## Task
Word for word, write the lines below out again, with no pictures.
*** Given material Section Begins ***
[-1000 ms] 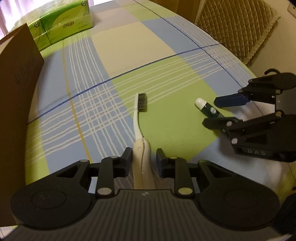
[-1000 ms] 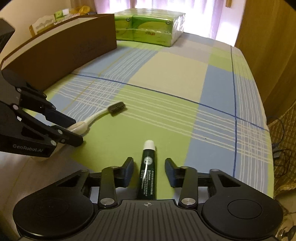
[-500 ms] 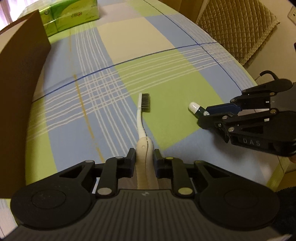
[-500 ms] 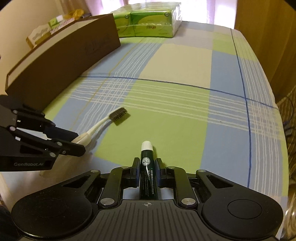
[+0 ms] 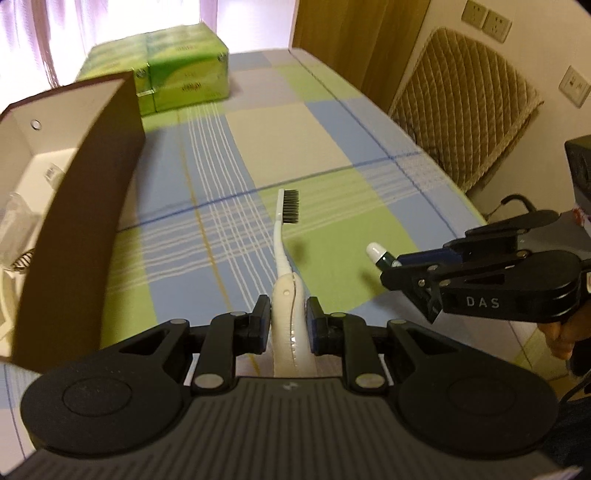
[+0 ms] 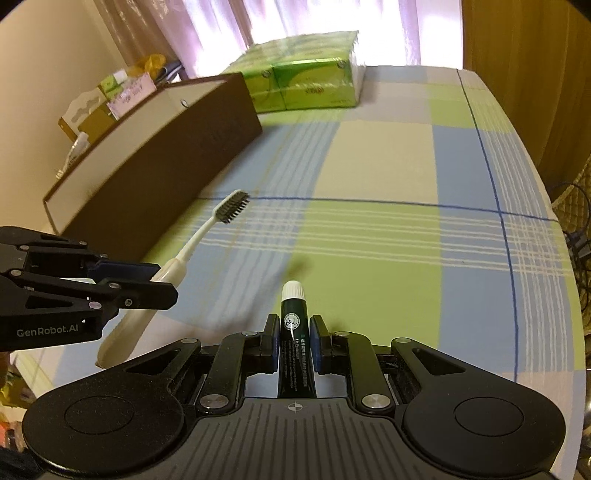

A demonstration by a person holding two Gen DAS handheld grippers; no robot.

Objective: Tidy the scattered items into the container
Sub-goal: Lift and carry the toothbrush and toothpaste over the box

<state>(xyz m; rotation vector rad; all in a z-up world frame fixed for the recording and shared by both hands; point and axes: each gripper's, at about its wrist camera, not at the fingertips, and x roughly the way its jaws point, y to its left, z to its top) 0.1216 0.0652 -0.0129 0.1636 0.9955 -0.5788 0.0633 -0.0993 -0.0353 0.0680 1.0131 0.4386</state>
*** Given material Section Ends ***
## Answer area
[-1000 ms] 
[-1000 ms] 
[-500 ms] 
[-500 ms] 
[+0 ms] 
[+0 ms] 

A demonstration by a person holding two Gen DAS handheld grippers; no robot.

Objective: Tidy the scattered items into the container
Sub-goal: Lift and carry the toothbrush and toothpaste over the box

<state>(xyz m; rotation vector rad; all in a z-up world frame fixed for the recording and shared by both hands; point and axes: each gripper's, at about its wrist camera, not at the fingertips, and x roughly the way its jaws point, y to its left, z to its top) 0.1216 0.0652 -0.0129 0.1636 0.9955 -0.5788 0.0633 -0.0993 -0.0353 0.0680 1.0131 0.4386</state>

The output is complete as it stands.